**What you have to do:** Reproduce the listing below word for word.

**Exercise data:**
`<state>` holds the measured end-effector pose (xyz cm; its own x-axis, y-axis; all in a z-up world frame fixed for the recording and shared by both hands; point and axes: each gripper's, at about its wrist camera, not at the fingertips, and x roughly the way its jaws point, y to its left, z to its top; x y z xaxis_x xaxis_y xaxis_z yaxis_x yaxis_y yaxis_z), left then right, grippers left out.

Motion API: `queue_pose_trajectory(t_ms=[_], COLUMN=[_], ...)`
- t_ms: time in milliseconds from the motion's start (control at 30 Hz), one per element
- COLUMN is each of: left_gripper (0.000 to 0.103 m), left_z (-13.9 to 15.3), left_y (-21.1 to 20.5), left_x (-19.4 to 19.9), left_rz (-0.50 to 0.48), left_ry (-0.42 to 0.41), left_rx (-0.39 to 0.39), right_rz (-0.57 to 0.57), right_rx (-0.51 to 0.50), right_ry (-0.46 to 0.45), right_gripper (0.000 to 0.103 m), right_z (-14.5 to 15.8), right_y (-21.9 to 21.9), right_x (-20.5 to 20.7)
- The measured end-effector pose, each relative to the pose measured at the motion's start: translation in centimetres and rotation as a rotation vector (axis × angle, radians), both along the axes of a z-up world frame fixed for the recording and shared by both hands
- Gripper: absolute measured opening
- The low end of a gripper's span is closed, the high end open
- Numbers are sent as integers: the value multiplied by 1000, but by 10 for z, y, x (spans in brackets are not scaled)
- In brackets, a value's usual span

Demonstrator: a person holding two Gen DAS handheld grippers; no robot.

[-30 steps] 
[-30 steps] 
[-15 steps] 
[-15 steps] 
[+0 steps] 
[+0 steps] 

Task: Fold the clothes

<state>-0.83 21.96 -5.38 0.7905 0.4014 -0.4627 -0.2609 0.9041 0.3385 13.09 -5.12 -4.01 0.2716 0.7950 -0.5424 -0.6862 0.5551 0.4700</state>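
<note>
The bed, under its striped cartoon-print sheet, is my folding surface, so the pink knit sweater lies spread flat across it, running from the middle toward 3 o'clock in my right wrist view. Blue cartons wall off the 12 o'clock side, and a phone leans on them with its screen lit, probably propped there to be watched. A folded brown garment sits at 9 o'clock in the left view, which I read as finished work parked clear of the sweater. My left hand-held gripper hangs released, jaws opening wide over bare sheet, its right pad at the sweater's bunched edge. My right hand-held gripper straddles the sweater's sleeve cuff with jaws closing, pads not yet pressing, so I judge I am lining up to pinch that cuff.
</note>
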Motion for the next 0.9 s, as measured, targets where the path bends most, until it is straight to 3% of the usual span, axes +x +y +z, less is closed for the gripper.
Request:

**Solved problem:**
`<state>` holds the measured end-effector pose (xyz cm; its own x-axis, y-axis; all in a z-up world frame fixed for the recording and shared by both hands; point and axes: each gripper's, at about its wrist camera, not at the fingertips, and x roughly the way its jaws point, y to its left, z to its top; x y z xaxis_x xaxis_y xaxis_z yaxis_x yaxis_y yaxis_z), left then right, grippers left out.

Motion API: `queue_pose_trajectory(t_ms=[_], COLUMN=[_], ...)`
- t_ms: time in milliseconds from the motion's start (control at 30 Hz), one per element
- COLUMN is each of: left_gripper (0.000 to 0.103 m), left_z (-13.9 to 15.3), left_y (-21.1 to 20.5), left_x (-19.4 to 19.9), left_rz (-0.50 to 0.48), left_ry (-0.42 to 0.41), left_rx (-0.39 to 0.39), right_rz (-0.57 to 0.57), right_rx (-0.51 to 0.50), right_ry (-0.46 to 0.45), right_gripper (0.000 to 0.103 m), right_z (-14.5 to 15.8), right_y (-21.9 to 21.9), right_x (-20.5 to 20.7)
- The measured end-effector pose, each relative to the pose measured at the motion's start: translation in centimetres and rotation as a rotation vector (axis × angle, radians), both along the axes of a z-up world frame fixed for the recording and shared by both hands
- Gripper: absolute measured opening
- The low end of a gripper's span is closed, the high end open
- Numbers are sent as integers: the value multiplied by 1000, but by 10 for z, y, x (spans in brackets are not scaled)
- In brackets, a value's usual span

Demonstrator: a person holding two Gen DAS handheld grippers; no robot.

[-30 steps] 
[-30 steps] 
[-15 steps] 
[-15 steps] 
[+0 steps] 
[+0 steps] 

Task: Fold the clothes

<state>-0.83 21.96 -5.38 0.7905 0.4014 -0.4627 -0.2609 0.9041 0.3385 13.09 -5.12 -4.01 0.2716 0.7950 -0.5424 -0.6862 0.5551 0.4700</state>
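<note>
The bed, under its striped cartoon-print sheet, is my folding surface, so the pink knit sweater lies spread flat across it, running from the middle toward 3 o'clock in my right wrist view. Blue cartons wall off the 12 o'clock side, and a phone leans on them with its screen lit, probably propped there to be watched. A folded brown garment sits at 9 o'clock in the left view, which I read as finished work parked clear of the sweater. My left hand-held gripper hangs released, jaws opening wide over bare sheet, its right pad at the sweater's bunched edge. My right hand-held gripper straddles the sweater's sleeve cuff with jaws closing, pads not yet pressing, so I judge I am lining up to pinch that cuff.
</note>
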Motion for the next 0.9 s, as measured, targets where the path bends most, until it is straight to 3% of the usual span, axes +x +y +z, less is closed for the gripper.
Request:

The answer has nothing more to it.